November 2021 Platform Releases
v4.40
- Resource Management version 2 - A new version of Resource Management (version 2) supports better handling of your account rate limiting, and allows the rest of the platform to automatically consume Resource Management data when a collection cycle has completed.
- As a result of version 2 upgrade changes, you will notice changes to resource formatting, as well as the configuration diff displaying a large amount of updates upon the first collection. For a detailed list of migration considerations, see Migration Considerations for Resource Management Version 2 Upgrade
- Azure CIS 1.3.1 benchmark report updates - The PCI and SOC2 report types have been updated to include many of the new Azure CIS 1.3.1 benchmark rules. New report types have also been added: HIPAA, ISO 27001, and NIST CSF. See Azure Report Types for all available reports.
- Three custom rules are now provided by Lacework to help automate some of the "manual" CIS rules. See Lacework Custom Rules for Azure Compliance for details.
- Host vulnerability - Public Facing filter - A new filter (Public Facing) is available on the Host vulnerability page. When active, this filter shows hosts that have a public facing IP address in the Group by Host view.

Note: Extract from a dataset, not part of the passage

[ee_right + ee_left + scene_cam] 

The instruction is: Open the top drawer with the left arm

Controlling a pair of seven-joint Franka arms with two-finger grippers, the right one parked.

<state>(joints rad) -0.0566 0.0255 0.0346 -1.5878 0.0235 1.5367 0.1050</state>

- Container registry integration - limit increased to 2000 repositories - Lacework now supports up to 2000 repositories within a single registry integration (increased from 1000).
- Amazon ECR's limit remains at 1000 due to set limitations with the Docker V2 APIs.
v4.32
Azure CIS 1.3.1 benchmark version now available - The compliance policies for Azure now include CIS version 1.3.1. See Azure CIS 1.3.1 Benchmark Report for detailed information.
- If you are an existing customer and you've integrated through Lacework Terraform provider, we recommend that you upgrade your integration with the new 1.0 terraform module. See the Prerequisites section in Azure CIS 1.3.1 Benchmark Report for guidance options.
Polygraph Alerts for GCP UX - This feature generates alerts for GCP customers based on anomalous events detected through GCP Polygraph. Anomaly detection uses machine learning to determine any changes in behavior that could result in compromised security posture. See Understand the GCP Audit Log Page.